Seven years ago, instead of building a new football stadium that is safe for birds, the Minnesota Sports Facilities Authority came up with a series of excuses not to do so.
At that time, the cost for bird-safe glass for the entire stadium would have added only 0.1% to the $1 billion cost of the stadium (half paid by taxpayers). Early design discussions had included bird-safe glass, consistent with the wishes of the community. But then MSFA changed its mind.
Despite intense public pressure, including a letter from the Department of Natural Resources, a resolution from the Minneapolis City Council, a petition with tens of thousands of signatures (including many football fans) and protests from bird conservation groups, the MSFA refused to listen.
Instead of building a bird-safe stadium, the MSFA and Vikings paid almost a third of the $1 million cost of bird-safe glass to fund a study of bird mortality.
Now that study is out and shows a significant number of migrating birds are killed by the stadium glass every year, just as the Audubon Chapter of Minneapolis and other groups predicted and found in their own study released in 2017. The stadium's highly reflective glass in the Mississippi Flyway, a major migration corridor used by millions of birds twice a year, virtually guaranteed that the stadium would rank among the top bird-killing buildings in the city, as the new study confirms.

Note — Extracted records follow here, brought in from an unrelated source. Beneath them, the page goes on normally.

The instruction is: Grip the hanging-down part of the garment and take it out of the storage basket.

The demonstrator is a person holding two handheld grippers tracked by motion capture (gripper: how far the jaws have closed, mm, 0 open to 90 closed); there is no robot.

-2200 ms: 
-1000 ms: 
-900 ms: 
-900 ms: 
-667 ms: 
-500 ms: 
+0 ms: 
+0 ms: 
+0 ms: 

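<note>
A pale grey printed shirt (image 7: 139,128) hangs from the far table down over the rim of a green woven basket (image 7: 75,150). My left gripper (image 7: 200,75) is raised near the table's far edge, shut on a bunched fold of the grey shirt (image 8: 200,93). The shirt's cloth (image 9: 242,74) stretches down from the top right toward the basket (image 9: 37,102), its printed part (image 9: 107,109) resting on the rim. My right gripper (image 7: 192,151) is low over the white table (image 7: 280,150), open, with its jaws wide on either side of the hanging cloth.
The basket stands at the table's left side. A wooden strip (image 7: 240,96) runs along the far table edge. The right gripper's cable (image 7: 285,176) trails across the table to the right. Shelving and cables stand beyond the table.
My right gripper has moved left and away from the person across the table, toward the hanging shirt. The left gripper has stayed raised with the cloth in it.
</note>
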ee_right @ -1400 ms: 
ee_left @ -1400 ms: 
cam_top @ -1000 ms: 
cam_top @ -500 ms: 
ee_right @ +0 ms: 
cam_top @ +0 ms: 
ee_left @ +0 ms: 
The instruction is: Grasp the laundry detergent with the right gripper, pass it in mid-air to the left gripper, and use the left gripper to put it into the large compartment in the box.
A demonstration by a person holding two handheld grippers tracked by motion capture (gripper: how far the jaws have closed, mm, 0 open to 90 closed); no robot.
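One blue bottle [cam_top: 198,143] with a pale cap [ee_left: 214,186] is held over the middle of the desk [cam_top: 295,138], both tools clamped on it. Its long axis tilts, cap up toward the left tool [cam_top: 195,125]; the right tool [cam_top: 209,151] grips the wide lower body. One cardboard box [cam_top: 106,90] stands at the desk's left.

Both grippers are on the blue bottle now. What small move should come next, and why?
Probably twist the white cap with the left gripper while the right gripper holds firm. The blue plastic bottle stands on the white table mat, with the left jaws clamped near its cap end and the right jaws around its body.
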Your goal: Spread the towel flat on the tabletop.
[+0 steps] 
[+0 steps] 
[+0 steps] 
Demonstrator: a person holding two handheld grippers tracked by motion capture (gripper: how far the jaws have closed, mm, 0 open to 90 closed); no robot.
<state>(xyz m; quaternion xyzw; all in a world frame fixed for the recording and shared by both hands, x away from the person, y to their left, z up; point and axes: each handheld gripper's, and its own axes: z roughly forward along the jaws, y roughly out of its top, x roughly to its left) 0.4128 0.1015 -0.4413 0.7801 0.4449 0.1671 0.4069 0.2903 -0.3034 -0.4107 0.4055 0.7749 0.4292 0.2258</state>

The study found that U.S. Bank Stadium had the third-highest fatality estimate of 21 downtown buildings surveyed. At least 111 bird deaths occurred annually at the stadium. Estimated fatality rates at the stadium and the other three top buildings exceeded all other buildings in the study, and also exceed death rates at most U.S. high-rise buildings (based on a previous study of 11 cities). The study's conclusions "stress the need to prioritize mitigation strategies related to reducing window collisions (e.g., window films and markers) versus those reducing urban vegetation."
Much has changed since MSFA officials refused to build a bird-safe stadium. The news for birds has become even more grim. Earlier this year, a study by the Cornell Lab of Ornithology named the Twin Cities one of the worst urban areas in the country for migrating birds. Last month, a study published in the journal Science found that wild bird populations in the continental U.S. and Canada have declined by 3 billion birds (almost 30%) since 1970.
And a new report from National Audubon Society estimates that two-thirds of North American birds face extinction because of climate change. At the same time, awareness of the threat to birds posed by glass has grown and solutions have been developed to make glass less deadly, including film developed by 3M.